Hunga Tonga impacts: Will the eruption alter our winter?

10:00
4 October 2022

Hunga Tonga impacts
Will the eruption alter our winter?

Hunga Tonga eruption on the satellite, alongside London in the snow© NASA satellite imagery of the Hunga Tonga eruption (left)

On January 15th 2022, the strongest volcanic eruption in recent history took place in the South Pacific. However, research suggests that the Hunga Tonga eruption could in fact determine our weather this winter.

It is now thought that the Hunga Tonga eruption might affect Earth's climate, following research from a team at the California Institute of Technology this summer. Since the eruption released little sulphur dioxide, scientists assumed that the normal cooling effect of large volcanic eruptions would hardly be felt.

However, the volcano also emitted unusually large amounts of water vapour into the stratosphere, which could have the opposite effect. This is because water vapour is a very powerful greenhouse gas, and any significant increase in it would inevitably lead to warming of the lower layers of the atmosphere.

A measurable cooling would then be expected in the upper, dry stratosphere, which is what researchers have been able to prove; the beginning of a large-scale cooling of the stratosphere over Earth's southern hemisphere.

This stratospheric cooling has now reached unprecedented levels, and this effect could spread into the northern hemisphere over the coming months.

This may affect the behaviour of a phenomenon called the North Atlantic Oscillation (NAO), increasing the tendency to develop a negative NAO index. This would mean that the pressure difference between the low-pressure area near Iceland and the Azores high will decrease, leading to more blocking weather patterns in Europe.
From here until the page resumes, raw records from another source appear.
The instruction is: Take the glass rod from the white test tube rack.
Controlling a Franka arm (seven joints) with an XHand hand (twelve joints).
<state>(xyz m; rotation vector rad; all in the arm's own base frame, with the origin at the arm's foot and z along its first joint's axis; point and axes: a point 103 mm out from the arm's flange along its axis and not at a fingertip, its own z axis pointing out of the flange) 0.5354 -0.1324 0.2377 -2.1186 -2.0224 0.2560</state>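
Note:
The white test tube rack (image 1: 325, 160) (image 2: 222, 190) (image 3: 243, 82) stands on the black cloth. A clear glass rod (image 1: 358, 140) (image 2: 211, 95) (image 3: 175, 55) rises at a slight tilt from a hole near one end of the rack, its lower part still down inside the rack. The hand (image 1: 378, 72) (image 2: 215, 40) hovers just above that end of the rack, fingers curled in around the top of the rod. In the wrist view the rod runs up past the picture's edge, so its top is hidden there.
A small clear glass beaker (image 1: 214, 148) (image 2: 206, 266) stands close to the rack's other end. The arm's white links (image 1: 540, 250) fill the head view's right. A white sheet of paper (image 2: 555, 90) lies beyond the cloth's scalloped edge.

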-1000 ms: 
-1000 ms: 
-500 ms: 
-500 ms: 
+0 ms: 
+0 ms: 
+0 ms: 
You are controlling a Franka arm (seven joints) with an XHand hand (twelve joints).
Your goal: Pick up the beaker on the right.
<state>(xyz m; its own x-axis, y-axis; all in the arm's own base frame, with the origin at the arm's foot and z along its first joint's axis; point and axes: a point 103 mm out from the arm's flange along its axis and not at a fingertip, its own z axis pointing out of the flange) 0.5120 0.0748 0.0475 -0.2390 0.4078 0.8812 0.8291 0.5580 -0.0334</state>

Blocking flow patterns in the winter months can often, but not always, lead to rather cold weather conditions in north-west Europe.

However, because the Hunga Tonga submarine volcanic eruption is a complex phenomenon that has not yet been observed on a large scale, any conclusions drawn from this event should be interpreted with great caution.

Because on the flip side, a permanently blocking high-pressure area could also lead to a very mild winter, if, for example, it anchors over south-eastern Europe, instead of over the British Isles. Additionally, the expected effects on the NAO could be delayed or postponed until spring, so winter could be more Atlantic driven, i.e. mild and humid.

So, the question on this winter remains open, with only tentative possibilities based on the scarce findings from the Tonga eruption.